- Brief
Find every line below with the word "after" in it, and copy each one.
......
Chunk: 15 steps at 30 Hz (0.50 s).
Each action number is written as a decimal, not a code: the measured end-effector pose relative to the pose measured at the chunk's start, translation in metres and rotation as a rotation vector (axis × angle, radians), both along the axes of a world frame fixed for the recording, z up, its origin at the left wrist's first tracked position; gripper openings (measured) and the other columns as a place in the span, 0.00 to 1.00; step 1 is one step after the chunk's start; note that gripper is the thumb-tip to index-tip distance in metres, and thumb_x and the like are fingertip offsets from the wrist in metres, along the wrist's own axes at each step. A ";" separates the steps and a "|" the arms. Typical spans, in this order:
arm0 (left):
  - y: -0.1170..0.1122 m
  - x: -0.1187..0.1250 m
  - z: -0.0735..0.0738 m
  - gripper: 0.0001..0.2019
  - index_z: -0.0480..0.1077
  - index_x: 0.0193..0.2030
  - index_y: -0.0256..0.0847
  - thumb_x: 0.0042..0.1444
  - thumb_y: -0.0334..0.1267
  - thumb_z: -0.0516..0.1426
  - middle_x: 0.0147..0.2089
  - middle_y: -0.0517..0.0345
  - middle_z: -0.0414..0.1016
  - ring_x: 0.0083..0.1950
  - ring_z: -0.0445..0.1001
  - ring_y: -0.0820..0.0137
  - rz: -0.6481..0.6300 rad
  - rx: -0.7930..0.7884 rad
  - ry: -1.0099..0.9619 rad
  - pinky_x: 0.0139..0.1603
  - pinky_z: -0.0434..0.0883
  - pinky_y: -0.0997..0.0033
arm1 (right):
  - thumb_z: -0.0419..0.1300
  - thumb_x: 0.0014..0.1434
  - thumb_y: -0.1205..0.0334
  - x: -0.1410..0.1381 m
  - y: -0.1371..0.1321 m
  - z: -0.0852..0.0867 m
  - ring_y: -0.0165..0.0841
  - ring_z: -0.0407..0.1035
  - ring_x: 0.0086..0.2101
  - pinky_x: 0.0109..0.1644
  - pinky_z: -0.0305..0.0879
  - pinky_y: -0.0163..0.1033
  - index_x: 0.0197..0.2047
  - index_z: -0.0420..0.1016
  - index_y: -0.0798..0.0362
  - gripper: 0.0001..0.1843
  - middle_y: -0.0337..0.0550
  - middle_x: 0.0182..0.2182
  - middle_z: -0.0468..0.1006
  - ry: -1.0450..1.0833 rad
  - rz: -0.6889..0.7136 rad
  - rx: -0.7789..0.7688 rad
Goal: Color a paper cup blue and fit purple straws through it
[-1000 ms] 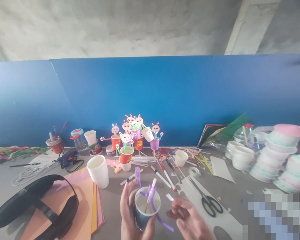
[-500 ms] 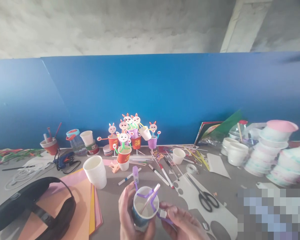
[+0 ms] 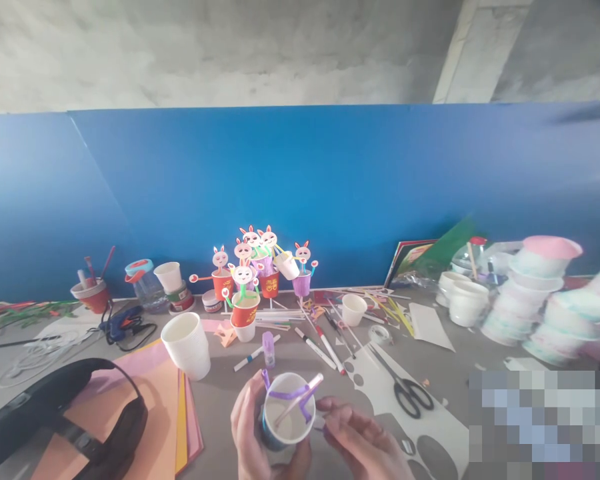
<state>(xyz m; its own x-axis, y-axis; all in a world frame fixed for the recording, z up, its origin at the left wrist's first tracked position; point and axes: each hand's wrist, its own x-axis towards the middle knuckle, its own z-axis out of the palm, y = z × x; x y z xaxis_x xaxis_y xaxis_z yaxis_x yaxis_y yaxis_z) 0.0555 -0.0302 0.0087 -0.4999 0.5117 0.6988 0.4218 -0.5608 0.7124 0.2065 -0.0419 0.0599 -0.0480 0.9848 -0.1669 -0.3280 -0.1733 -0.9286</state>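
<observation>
My left hand (image 3: 247,427) is wrapped around a paper cup (image 3: 289,437), tilted so that its open top faces me. Two bent purple pipe cleaners (image 3: 285,395) and a thin pale stick (image 3: 300,400) stand inside it, and one pipe cleaner reaches over the left rim. Close against the cup's right side, my right hand (image 3: 357,433) pinches a small white piece (image 3: 319,422), with a trace of purple beside it. Fingers mostly hide what else is there. Just beyond the cup stands a small purple-capped bottle (image 3: 269,350).
Several rabbit-faced cup figures (image 3: 245,307) stand at the back. Scissors (image 3: 413,397) lie on cut white card (image 3: 380,373) at right. Markers (image 3: 316,349) and a tape roll (image 3: 379,335) are nearby. Coloured paper (image 3: 155,407), a black headset-like object (image 3: 125,427) and white cups (image 3: 186,350) sit left.
My right hand has closed in on the cup's side, and less of the white piece and the purple strip shows. The view has shifted slightly to the right.
</observation>
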 end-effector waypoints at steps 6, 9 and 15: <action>0.000 0.000 0.001 0.35 0.63 0.64 0.40 0.49 0.34 0.68 0.59 0.36 0.71 0.58 0.75 0.46 0.010 0.017 0.004 0.52 0.78 0.45 | 0.74 0.47 0.43 0.000 0.000 0.000 0.46 0.79 0.41 0.40 0.75 0.39 0.22 0.83 0.52 0.20 0.50 0.43 0.84 -0.162 -0.053 0.110; 0.000 -0.001 0.001 0.36 0.63 0.65 0.40 0.48 0.36 0.69 0.58 0.37 0.72 0.57 0.76 0.47 0.016 0.006 0.016 0.51 0.79 0.46 | 0.73 0.48 0.41 -0.003 -0.002 0.004 0.45 0.80 0.40 0.39 0.75 0.38 0.23 0.84 0.51 0.20 0.50 0.45 0.85 -0.192 -0.098 0.144; 0.002 -0.001 0.005 0.36 0.64 0.64 0.39 0.48 0.34 0.69 0.56 0.38 0.73 0.55 0.77 0.49 0.078 0.013 0.030 0.49 0.80 0.49 | 0.68 0.52 0.37 0.000 -0.001 0.014 0.47 0.80 0.42 0.43 0.76 0.39 0.27 0.87 0.49 0.23 0.52 0.47 0.85 -0.309 -0.033 0.207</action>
<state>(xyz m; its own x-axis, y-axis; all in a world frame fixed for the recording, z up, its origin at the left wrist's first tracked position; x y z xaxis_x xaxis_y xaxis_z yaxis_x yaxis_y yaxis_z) 0.0548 -0.0280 0.0132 -0.5171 0.4629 0.7200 0.4855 -0.5341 0.6921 0.2066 -0.0425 0.0737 0.0055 0.9994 0.0342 -0.0289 0.0343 -0.9990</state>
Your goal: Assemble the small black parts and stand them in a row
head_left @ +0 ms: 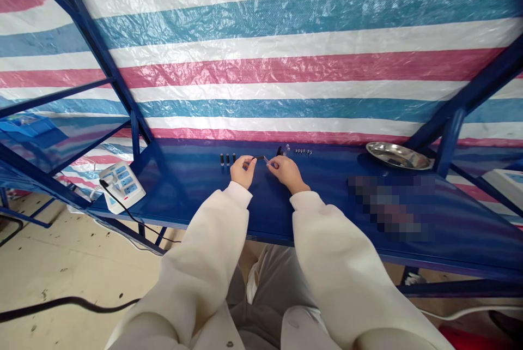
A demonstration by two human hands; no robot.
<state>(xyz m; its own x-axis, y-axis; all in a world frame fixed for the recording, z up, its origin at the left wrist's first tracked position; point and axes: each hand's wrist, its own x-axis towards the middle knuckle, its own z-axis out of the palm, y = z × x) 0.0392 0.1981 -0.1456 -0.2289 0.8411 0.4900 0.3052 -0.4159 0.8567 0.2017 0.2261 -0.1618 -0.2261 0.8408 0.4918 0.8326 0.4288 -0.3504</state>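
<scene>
pinching a black tube (pixel 260 158) in the left hand (pixel 242 170), a clear bit (pixel 267 162) in the right hand (pixel 287 171).
held end to end or nearly so above the bench (pixel 196 192); too small to tell whether touching. could slip and roll off if pinched too loosely, with only fingertips for grip; could also knock the three tubes (pixel 227 160) just beside the left hand by drifting outward, or scatter the metal bits (pixel 303 152) near the right hand. close to the back edge and striped sheet (pixel 269 134), so little room forward; more open to the left, up to the power strip (pixel 123 186), and to the right, short of the tray (pixel 398 156).
</scene>
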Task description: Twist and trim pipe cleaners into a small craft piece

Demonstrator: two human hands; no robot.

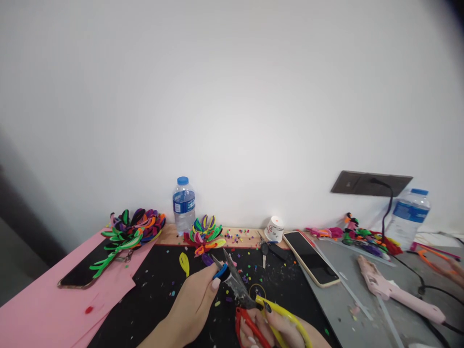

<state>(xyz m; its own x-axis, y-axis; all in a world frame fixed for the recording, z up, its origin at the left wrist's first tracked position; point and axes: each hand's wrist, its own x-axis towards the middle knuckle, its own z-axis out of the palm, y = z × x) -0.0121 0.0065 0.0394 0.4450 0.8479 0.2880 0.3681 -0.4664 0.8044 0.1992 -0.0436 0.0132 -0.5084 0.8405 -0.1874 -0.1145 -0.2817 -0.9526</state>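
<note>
Left hand (194, 302) apparently pinching a blue strip (221, 271), right hand (284, 327) gripping scissors (247, 301), blades (236, 279) apart

The left hand (194, 304) hides most of a small dark-blue fuzzy piece (221, 271), leaving its full shape unclear. The bottom edge cuts off the red and yellow handles of the steel-bladed scissors (237, 286). A bundle of multicoloured fuzzy loops (139, 227) partly covers a dark flat phone (78, 270). Handwriting on the white paper cup (274, 230) is too small to read. The right edge crops another person's blurred hand (455, 271).
</note>
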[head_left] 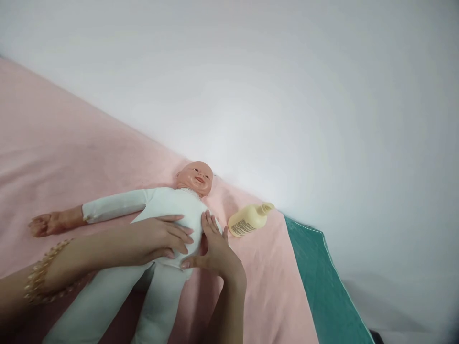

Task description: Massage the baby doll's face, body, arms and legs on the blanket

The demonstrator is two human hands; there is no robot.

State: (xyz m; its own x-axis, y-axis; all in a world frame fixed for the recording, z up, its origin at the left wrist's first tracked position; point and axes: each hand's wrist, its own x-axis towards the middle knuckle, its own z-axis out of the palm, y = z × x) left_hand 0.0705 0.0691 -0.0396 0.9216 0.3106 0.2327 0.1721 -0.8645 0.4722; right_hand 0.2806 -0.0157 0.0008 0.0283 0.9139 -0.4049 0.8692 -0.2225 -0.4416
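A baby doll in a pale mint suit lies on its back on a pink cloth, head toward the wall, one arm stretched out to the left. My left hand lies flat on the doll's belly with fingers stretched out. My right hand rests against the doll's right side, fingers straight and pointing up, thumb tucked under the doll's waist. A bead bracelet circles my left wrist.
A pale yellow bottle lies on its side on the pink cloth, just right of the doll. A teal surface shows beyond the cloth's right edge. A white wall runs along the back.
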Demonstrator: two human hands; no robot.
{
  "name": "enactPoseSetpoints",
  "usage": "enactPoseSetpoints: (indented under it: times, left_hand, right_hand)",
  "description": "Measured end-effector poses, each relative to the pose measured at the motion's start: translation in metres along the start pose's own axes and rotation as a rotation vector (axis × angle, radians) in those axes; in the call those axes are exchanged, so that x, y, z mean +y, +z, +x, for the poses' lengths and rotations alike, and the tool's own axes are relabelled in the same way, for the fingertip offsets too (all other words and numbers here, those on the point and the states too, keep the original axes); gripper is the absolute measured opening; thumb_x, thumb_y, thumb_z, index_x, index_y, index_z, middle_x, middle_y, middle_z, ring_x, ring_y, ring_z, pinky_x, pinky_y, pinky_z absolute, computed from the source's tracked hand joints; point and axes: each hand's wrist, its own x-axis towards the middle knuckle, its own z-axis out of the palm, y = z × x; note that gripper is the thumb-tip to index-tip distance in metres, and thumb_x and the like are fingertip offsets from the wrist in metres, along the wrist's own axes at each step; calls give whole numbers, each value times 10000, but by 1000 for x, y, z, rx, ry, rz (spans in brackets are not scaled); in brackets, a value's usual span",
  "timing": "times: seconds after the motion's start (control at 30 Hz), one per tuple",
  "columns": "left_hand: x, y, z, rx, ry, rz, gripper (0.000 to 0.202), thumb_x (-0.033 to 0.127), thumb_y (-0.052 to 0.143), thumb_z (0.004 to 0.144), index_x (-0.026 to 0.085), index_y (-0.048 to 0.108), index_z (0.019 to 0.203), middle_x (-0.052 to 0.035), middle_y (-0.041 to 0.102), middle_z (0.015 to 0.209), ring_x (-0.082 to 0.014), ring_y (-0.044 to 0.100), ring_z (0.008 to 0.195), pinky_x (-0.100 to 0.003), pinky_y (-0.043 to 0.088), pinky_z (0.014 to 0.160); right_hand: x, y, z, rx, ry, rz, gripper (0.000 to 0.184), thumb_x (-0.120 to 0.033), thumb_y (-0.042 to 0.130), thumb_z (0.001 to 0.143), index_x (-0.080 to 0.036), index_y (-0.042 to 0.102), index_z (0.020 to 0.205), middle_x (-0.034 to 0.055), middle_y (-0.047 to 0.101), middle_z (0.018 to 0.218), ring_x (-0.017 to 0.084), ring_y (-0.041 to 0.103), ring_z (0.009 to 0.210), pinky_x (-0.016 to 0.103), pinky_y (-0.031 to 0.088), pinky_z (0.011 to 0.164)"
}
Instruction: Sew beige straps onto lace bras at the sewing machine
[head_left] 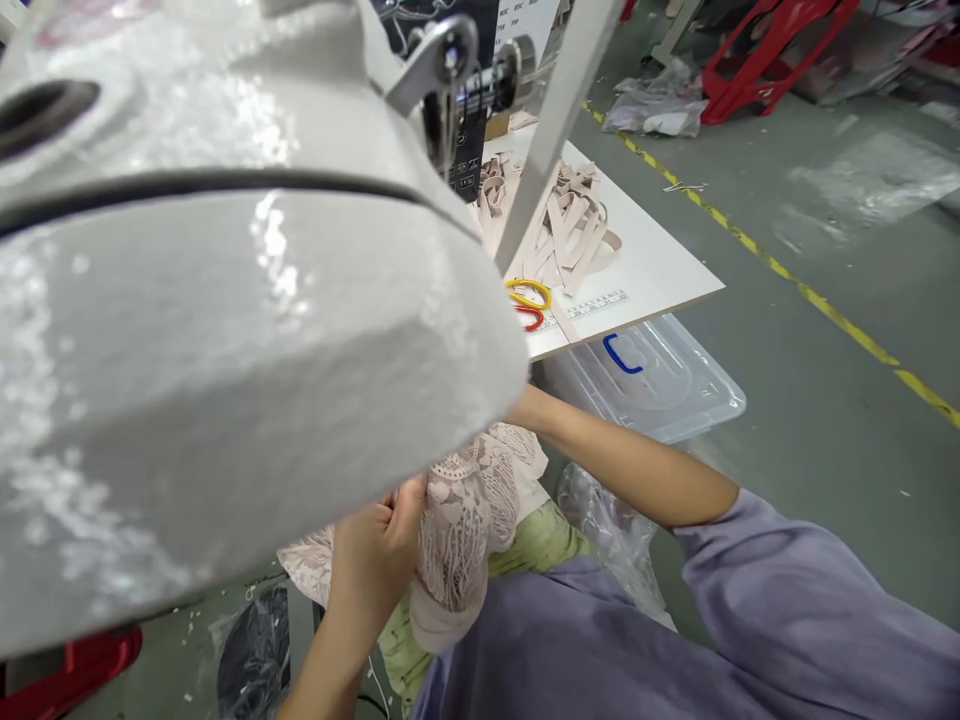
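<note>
The pale head of a sewing machine [247,330] fills the left and middle of the view and covers much of the work. Below its edge my left hand [386,535] is closed on a beige lace garment [456,520], whose gathered folds hang down over my lap. Part of the lace also shows to the left of my wrist. My right hand [525,408] reaches in from the right beside the lace. Only its wrist end shows; its fingers are hidden behind the machine head, so their grip cannot be seen.
Beige fabric strips [574,220], scissors with yellow and red handles [531,294] and a ruler [600,304] lie on the white table [660,265]. A clear plastic bin lid [675,385] sits beneath its edge. Beyond stands a red stool [772,60].
</note>
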Motion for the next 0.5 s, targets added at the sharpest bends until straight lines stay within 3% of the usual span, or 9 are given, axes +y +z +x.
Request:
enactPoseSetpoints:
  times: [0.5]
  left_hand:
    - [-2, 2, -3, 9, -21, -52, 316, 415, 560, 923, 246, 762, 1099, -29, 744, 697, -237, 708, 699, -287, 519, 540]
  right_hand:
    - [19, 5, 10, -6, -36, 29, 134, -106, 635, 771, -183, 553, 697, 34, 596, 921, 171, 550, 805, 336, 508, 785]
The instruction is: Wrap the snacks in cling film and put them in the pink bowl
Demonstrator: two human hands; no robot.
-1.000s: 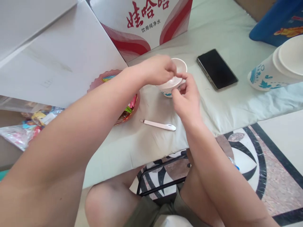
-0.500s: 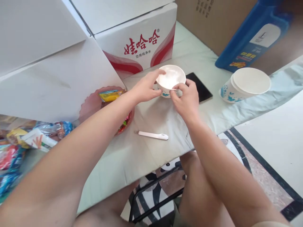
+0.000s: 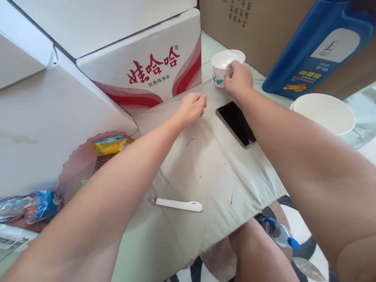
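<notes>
Near the back of the cloth-covered table stands a white paper bowl (image 3: 217, 71) with a blue-green leaf print. My right hand (image 3: 239, 80) grips its near right rim, fingers partly hidden behind the wrist. My left hand (image 3: 192, 106) is over the cloth in front of the white carton, its fingers curled in, and I see nothing in it. A black smartphone (image 3: 236, 123) lies face up below my right forearm, which covers its right edge. Closer to me, a white slim-handled tool (image 3: 179, 204) rests on the cloth; its kind I cannot make out.
A white carton with red lettering (image 3: 147, 74) and a brown cardboard box (image 3: 255, 35) line the back. To the right are a blue jug (image 3: 314, 58) and stacked paper bowls (image 3: 324, 113). A pink scalloped dish (image 3: 76, 164) holds packets at left. A plastic bottle (image 3: 279, 233) lies below the table edge.
The paper bowl has moved back toward the brown box in my right hand. My left hand has let go of it and curled its fingers. The view has shifted.
</notes>
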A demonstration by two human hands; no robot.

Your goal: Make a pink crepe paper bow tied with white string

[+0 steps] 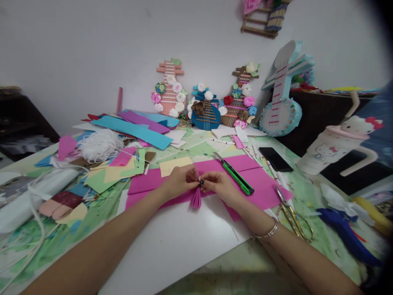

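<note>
A pleated bundle of magenta crepe paper stands between my hands, pinched in at its middle and fanned out below. My left hand is closed, its fingertips gripping the bundle from the left. From the right, my right hand pinches at the narrow waist, where a small dark piece shows; its kind is too small to tell. Under both hands lie magenta crepe sheets on a white board. Right of my hands, a green utility knife rests on the sheets with its blade out.
Gold-handled scissors and a blue glue gun lie at the right, near a phone and a white tumbler. White string and paper scraps cover the left. Paper-flowered instrument models lean against the wall.
</note>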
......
- Solution
Each action number is written as a decimal, not a code: the measured end-effector pose relative to the pose measured at the chunk's start, translation in metres and rotation as a rotation vector (axis × angle, radians), both along the axes of a world frame fixed for the recording, z up, its origin at the left wrist's first tracked position; gripper openings (measured) and the other columns as a place in the span, 0.00 to 1.00; step 1 is one step after the chunk's start; note that gripper is the thumb-tip to index-tip distance in metres, and thumb_x and the like are fingertip offsets from the wrist in metres, along the wrist's own axes at each step. A ";" separates the steps and a "|" the arms. Typical spans, in this order:
  "timing": "times: seconds after the motion's start (control at 30 Hz), one per tuple",

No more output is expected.